The origin of local names of trees is interesting. History and romance, music and hard common sense are in these names—likewise much pure foolishness. The nearness to Mexico brought in the musical piñon and madroña in the Southwest. Pecanier and bois d’arc came with many other French names with the Acadians to Louisiana. The Indians had many trees named, and we wisely kept hickory, waahoo, catalpa, persimmon and a few others of them.

Woodsmen have generally chosen descriptive names which are based on fact and are helpful to learners. Botanists have done this, too. Bark gives the names to shagbark hickory, striped maple and naked wood. The colour names white birch, black locust, blue beech. Wood names red oak, yellow-wood and white-heart hickory. The texture names rock elm, punk oak and soft pine. The uses name post oak, canoe birch and lodgepole pine.

The tree habit is described by dwarf juniper and wee spruce. The habitat, by swamp maple, desert willow and side alder. The range, by California white oak and Georgia pine. Sap is characterised in sugar maple, sweet gum, balsam fir and sweet birch. Twigs are indicated in clammy locust, cotton gum, winged elm. Leaf linings are referred to in silver maple, white poplar and white basswood. Colour of foliage, in grey pine, blue oak and golden fir. Shape of leaves, in heart-leaved cucumber tree and ear-leaved umbrella. Resemblance of leaves to other species, in willow oak and parsley haw. The flowers of trees give names to tulip tree, silver-bell tree and fringe tree. The fruit is described in big-cone pine, butternut, mossy-cup oak and mock orange.

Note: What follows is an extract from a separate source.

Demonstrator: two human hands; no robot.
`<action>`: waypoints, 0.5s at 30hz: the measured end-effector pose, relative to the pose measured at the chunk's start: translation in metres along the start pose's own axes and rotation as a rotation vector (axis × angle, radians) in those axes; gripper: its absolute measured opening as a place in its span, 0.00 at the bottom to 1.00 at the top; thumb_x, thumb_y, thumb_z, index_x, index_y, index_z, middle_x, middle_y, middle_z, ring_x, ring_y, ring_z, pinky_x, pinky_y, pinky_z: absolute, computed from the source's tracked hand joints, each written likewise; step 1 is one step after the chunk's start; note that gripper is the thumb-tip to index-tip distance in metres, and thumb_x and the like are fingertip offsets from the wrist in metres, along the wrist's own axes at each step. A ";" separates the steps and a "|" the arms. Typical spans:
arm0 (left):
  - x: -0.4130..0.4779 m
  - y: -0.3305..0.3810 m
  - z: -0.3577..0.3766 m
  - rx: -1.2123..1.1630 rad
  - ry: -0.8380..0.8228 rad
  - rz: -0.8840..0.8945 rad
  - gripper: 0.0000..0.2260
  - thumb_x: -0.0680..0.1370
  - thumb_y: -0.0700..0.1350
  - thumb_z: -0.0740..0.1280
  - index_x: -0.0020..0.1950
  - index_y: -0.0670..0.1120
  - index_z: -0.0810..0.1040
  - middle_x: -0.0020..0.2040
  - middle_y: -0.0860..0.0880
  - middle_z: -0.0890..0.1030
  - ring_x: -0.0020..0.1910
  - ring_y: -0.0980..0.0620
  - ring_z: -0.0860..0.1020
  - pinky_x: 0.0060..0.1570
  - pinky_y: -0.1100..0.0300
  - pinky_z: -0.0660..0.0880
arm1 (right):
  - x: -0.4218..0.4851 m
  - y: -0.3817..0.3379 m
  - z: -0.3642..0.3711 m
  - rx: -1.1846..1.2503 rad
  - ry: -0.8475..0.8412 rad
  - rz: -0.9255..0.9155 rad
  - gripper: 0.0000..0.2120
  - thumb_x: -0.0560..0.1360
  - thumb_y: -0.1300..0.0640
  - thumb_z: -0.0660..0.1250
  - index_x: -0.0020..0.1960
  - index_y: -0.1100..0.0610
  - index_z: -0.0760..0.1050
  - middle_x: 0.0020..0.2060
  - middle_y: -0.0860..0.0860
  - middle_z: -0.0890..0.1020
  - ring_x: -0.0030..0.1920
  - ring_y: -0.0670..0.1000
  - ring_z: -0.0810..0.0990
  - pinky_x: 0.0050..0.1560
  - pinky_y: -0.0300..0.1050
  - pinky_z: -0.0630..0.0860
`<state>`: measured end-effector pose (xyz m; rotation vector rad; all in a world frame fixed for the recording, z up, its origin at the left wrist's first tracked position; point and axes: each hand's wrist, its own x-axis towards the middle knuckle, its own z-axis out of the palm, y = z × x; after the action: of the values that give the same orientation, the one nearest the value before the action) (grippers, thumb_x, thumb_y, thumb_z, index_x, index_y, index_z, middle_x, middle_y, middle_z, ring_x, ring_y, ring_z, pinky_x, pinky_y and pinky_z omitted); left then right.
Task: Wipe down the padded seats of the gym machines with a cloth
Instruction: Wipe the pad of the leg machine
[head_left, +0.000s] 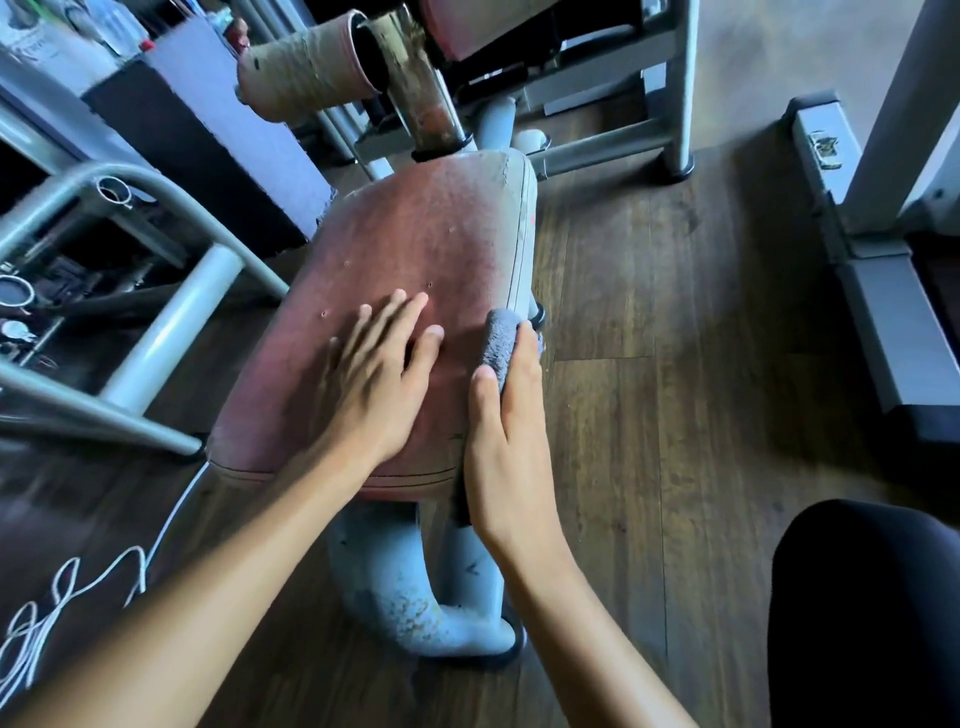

Many trees retain their classical names, which have become the generic botanical ones, as acacia, ailanthus and viburnum. Others modify these slightly, as pine from Pinus, and poplar from Populus. The number of local names a species has depends upon the notice it attracts and the range it has. The loblolly pine, important as a lumber tree, extends along the coast from New Jersey to Texas. It has twenty-two nicknames.

The scientific name is for use when accurate designation of a species is required; the common name for ordinary speech. ” What a beautiful Quercus alba!” sounds very silly and pedantic, even if it falls on scientific ears. Only persons of very shallow scientific learning use it on such informal occasions.

Let us keep the most beautiful and fitting among common names, and work for their general adoption. There are no hard names once they become familiar ones. Nobody hesitates or stumbles over chrysanthemum and rhododendron, though these sonorous Greek derivatives have four syllables. Nobody asks what these names are “in plain English.”